§ Work item:
State the count of lines in this material that hold the string "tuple" and add nothing.

· · ·

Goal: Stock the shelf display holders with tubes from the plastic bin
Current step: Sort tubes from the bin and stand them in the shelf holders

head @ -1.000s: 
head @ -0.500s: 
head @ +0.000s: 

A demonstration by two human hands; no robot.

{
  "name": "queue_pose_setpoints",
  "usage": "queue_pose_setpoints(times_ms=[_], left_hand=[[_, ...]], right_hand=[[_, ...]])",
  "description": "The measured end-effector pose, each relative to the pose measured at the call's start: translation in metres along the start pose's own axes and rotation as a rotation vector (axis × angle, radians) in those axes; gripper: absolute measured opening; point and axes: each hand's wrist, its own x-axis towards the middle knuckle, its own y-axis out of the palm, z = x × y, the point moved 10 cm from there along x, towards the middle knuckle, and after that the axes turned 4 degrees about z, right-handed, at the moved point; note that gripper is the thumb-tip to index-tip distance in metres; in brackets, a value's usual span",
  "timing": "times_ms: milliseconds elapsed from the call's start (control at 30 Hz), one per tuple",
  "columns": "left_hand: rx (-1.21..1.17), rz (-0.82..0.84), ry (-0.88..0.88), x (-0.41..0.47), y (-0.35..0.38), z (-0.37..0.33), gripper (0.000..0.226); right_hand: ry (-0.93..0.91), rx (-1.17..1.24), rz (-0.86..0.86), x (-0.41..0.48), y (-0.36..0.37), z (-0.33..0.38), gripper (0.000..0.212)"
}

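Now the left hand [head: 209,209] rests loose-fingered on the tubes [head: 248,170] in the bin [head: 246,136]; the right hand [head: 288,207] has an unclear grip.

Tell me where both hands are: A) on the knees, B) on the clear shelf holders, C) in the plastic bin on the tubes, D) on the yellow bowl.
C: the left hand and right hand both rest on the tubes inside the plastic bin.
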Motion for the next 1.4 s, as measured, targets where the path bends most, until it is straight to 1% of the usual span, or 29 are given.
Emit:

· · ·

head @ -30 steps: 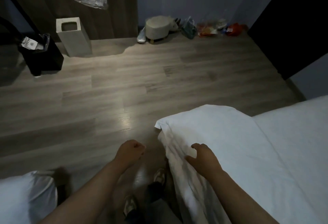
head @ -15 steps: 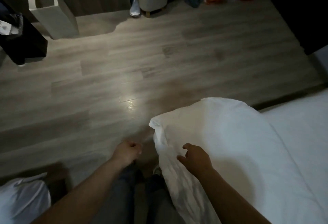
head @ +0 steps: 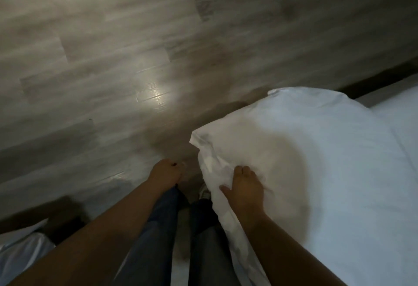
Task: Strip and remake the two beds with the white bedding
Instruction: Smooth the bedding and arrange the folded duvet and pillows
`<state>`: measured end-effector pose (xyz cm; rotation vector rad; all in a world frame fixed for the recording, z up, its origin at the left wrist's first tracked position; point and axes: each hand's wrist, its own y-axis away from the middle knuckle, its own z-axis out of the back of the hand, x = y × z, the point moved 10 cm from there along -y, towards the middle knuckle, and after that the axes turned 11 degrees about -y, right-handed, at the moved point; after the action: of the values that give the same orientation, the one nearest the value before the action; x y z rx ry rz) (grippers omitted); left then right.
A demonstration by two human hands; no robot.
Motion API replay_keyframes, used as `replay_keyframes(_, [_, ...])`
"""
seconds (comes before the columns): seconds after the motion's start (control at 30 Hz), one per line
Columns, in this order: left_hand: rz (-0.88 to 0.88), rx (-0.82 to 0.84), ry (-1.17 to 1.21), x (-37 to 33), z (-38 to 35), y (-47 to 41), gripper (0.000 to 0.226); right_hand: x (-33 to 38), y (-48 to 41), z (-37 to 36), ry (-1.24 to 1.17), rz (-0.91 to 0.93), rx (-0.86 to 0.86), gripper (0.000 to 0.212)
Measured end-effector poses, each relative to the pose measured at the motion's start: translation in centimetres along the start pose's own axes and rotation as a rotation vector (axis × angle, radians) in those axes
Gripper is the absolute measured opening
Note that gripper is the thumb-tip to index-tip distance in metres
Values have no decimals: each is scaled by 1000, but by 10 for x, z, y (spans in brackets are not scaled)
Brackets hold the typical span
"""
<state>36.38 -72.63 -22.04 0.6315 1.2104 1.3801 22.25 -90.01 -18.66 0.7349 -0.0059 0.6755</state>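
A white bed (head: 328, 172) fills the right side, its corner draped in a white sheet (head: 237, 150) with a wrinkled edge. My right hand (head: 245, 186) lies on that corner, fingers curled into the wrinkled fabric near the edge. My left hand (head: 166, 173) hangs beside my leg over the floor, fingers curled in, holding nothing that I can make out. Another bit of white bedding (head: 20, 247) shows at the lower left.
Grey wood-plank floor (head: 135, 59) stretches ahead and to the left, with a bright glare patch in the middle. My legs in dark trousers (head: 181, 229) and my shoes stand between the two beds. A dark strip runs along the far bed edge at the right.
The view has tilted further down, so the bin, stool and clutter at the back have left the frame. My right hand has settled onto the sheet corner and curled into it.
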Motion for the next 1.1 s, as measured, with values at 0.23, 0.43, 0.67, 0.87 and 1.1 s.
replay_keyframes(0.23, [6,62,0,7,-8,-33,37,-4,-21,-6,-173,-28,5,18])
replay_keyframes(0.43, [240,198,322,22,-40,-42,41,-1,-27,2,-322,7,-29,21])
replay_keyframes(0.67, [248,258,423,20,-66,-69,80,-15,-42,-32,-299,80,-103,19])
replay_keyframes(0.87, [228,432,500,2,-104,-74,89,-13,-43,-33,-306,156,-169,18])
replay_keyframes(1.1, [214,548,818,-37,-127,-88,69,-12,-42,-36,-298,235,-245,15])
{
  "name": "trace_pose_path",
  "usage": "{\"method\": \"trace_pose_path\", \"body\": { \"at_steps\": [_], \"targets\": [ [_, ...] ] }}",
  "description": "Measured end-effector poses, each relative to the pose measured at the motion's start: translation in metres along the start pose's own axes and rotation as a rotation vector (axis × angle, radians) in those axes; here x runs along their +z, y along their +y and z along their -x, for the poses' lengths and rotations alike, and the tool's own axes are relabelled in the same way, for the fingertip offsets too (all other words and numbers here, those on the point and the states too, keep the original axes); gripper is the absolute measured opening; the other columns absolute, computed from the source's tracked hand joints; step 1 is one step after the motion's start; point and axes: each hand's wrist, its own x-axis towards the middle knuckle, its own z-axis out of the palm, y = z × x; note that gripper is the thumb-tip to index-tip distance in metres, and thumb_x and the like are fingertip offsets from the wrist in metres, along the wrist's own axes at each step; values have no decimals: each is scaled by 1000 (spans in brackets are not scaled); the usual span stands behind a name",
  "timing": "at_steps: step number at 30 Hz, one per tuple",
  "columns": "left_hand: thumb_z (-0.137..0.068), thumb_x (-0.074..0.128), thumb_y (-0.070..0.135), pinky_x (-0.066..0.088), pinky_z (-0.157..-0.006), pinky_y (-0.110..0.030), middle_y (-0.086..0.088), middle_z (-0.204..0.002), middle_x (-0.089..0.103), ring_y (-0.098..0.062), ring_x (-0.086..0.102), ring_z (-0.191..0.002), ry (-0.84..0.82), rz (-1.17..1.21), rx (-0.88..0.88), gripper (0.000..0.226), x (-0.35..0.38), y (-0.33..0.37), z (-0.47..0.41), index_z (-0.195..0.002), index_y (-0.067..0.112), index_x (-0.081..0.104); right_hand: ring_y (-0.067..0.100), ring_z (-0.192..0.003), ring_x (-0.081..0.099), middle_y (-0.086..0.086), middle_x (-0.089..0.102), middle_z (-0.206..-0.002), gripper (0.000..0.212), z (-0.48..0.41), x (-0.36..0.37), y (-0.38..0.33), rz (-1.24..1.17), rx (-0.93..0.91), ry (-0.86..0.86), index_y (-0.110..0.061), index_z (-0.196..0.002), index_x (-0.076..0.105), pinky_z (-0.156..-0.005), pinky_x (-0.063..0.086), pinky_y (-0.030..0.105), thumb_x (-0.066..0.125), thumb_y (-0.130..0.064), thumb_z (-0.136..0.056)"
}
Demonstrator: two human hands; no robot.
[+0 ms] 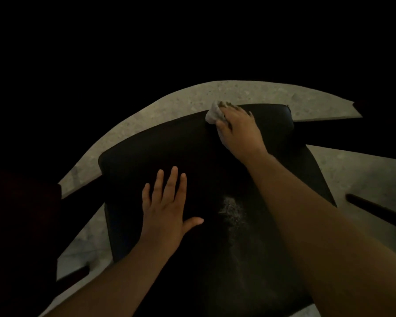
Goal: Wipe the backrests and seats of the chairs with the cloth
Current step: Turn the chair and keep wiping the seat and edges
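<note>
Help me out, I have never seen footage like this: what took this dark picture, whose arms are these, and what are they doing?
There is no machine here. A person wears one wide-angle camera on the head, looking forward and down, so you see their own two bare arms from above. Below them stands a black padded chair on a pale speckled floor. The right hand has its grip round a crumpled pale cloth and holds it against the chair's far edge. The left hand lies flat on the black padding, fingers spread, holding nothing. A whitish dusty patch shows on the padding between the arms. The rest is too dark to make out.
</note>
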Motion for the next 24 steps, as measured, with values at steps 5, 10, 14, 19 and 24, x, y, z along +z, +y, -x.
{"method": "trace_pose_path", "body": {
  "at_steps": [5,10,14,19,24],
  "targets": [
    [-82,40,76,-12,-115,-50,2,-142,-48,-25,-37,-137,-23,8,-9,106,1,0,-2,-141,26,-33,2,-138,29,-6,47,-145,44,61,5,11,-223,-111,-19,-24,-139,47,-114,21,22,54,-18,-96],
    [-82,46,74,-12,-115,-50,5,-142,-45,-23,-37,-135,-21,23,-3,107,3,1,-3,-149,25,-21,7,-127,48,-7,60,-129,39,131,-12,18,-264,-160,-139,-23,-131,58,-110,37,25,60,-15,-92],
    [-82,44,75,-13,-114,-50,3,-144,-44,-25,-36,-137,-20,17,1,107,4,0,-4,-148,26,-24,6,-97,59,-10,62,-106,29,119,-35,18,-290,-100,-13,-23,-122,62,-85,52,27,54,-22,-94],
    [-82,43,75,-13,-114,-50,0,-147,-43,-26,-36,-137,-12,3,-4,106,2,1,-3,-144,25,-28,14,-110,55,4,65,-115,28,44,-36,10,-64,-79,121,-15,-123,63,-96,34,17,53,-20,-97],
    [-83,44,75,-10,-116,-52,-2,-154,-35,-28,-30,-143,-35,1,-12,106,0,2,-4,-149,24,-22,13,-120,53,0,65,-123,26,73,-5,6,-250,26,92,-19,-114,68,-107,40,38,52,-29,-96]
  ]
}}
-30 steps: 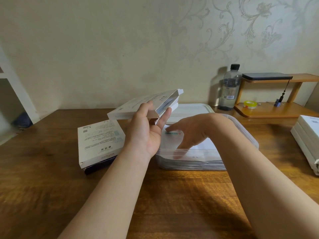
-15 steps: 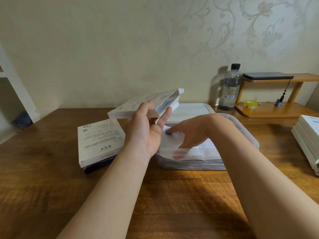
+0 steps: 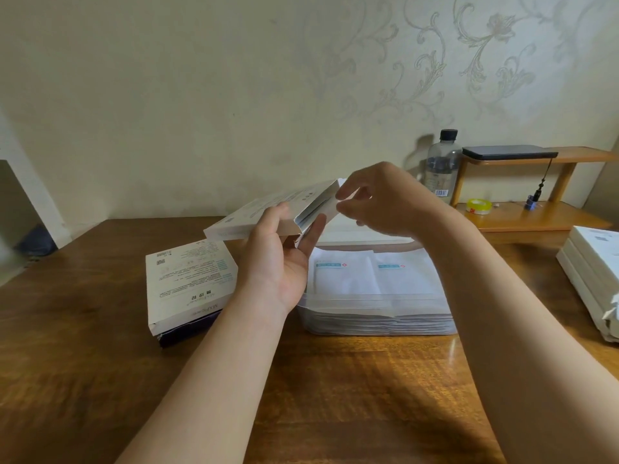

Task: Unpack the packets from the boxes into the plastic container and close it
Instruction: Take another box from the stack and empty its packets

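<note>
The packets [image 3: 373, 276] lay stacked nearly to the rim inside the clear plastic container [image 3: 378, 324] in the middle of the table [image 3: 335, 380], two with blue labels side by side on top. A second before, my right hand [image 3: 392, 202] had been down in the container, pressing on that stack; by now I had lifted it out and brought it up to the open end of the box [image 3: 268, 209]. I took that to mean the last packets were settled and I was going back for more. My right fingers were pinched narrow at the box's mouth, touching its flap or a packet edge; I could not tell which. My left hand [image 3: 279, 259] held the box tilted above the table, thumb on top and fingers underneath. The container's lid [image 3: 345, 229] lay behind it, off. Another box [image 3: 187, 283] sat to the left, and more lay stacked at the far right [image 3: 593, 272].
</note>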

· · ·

§ Solution for this task:
2